I have 2 huge xml files. One is around 40GB, the other is around 2GB. Assume the xml format is something like this
< xml >
...
< page >
< id > 123 < /id >
< title > ABC < /title >
< text > .....
.....
.....
< /text >
< /page >
...
< /xml >
I have created an index file for both file 1 and file 2 using mmap.
Each of the index files complies with this format:
Id <page>_byte_position </page>_byte_position
So, basically given an Id, from the index files, I know where the tag starts for that Id and where it ends i.e. tag byte pos.
Now, what I need to do is: - I need to be able to figure out for each id in the smaller index file (for 2GB), if the id exists in the larger index file - If the id exists, I need to be able to get the _byte_pos and _byte_pos for that id from the larger index file (for 40GBfile )
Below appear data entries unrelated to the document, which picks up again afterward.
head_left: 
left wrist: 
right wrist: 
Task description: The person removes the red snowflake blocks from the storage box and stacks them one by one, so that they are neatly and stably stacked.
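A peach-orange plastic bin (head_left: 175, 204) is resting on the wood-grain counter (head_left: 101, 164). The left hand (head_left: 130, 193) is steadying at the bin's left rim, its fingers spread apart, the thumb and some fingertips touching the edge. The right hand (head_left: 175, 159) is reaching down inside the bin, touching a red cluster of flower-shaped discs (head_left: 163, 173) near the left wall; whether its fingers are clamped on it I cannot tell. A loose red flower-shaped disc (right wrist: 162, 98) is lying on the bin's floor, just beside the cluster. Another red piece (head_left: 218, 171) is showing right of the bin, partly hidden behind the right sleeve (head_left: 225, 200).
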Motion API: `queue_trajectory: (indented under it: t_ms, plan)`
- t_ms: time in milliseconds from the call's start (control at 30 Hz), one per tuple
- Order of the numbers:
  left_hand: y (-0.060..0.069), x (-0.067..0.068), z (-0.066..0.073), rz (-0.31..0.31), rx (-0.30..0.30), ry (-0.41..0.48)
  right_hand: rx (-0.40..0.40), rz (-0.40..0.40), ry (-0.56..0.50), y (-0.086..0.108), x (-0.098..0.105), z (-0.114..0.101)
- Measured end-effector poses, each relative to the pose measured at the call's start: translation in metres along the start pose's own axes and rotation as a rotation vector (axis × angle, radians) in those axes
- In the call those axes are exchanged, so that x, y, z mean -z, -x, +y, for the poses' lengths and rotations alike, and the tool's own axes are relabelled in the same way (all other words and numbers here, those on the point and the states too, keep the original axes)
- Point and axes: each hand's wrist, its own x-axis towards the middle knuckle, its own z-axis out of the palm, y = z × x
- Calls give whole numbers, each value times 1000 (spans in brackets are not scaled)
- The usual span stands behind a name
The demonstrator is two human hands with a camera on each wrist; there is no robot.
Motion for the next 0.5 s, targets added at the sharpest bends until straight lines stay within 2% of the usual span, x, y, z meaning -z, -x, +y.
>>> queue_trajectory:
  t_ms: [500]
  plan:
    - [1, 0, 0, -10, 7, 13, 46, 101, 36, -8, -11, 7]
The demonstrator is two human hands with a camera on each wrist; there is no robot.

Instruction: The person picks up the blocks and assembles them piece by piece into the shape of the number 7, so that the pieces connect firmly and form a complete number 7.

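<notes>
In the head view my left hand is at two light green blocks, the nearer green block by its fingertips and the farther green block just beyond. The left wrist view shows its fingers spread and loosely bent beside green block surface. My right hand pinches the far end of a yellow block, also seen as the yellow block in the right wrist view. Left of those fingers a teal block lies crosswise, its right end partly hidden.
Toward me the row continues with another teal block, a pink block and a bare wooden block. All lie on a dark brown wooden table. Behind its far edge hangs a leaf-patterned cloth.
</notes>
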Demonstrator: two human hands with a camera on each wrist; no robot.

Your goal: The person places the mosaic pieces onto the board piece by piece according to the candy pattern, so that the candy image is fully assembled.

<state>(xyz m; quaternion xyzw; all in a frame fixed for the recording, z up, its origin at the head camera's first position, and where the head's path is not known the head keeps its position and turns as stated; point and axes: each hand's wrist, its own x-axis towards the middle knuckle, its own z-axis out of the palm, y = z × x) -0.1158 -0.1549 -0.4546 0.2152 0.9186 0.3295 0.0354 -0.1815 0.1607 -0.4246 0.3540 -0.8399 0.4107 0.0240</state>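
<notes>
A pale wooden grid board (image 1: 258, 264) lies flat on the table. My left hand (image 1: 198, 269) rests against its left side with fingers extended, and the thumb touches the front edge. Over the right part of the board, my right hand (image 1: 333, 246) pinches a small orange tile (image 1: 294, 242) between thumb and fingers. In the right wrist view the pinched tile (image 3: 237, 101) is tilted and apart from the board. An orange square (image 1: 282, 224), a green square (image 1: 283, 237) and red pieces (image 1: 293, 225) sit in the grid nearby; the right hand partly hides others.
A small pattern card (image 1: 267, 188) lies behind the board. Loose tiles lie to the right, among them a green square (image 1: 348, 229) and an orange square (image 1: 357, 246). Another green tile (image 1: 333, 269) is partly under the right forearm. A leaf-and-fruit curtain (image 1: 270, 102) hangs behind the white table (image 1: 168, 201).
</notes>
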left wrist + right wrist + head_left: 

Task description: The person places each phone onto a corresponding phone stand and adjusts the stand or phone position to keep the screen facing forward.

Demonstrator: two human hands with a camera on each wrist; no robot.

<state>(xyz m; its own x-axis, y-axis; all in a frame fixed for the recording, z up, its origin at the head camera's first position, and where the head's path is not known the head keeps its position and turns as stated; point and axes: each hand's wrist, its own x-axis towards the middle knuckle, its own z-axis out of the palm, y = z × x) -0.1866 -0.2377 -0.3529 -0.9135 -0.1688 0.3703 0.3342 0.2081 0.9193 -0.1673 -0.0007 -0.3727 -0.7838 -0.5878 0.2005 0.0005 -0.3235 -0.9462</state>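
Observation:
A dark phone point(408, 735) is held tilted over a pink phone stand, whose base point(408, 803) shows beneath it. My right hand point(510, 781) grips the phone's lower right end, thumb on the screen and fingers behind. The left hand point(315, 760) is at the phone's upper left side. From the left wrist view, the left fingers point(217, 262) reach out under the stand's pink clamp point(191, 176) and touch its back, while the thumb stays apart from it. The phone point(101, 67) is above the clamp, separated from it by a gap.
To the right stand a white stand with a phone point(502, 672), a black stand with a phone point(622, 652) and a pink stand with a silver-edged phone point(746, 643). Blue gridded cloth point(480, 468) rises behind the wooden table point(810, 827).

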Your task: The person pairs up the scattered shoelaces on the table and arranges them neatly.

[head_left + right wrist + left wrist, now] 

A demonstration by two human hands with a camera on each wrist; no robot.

My current code is awfully slow. I guess I am doing an O(m*n) algorithm assuming m is size of larger file and n of smaller file.
with open(smaller_idx_file, "r+b") as f_small_idx:
for line in f_small_idx.readlines():
split = line.split(" ")
with open(larger_idx_file, "r+b") as f_large_idx:
for line2 in f_large_idx.readlines():
split2 = line2.split(" ")
if split[0] in split2:
print split[0]
print split2[1] + " " + split2[2]
This is AWFULLY slow !!!!
Any better suggestions ??
Basically, given 2 huge files, how do you search if each word in a particular column in smaller file exists in the huge file and if it does, you need to extract other relevant fields as well.
Any suggestions would be greatly appreciated!! : )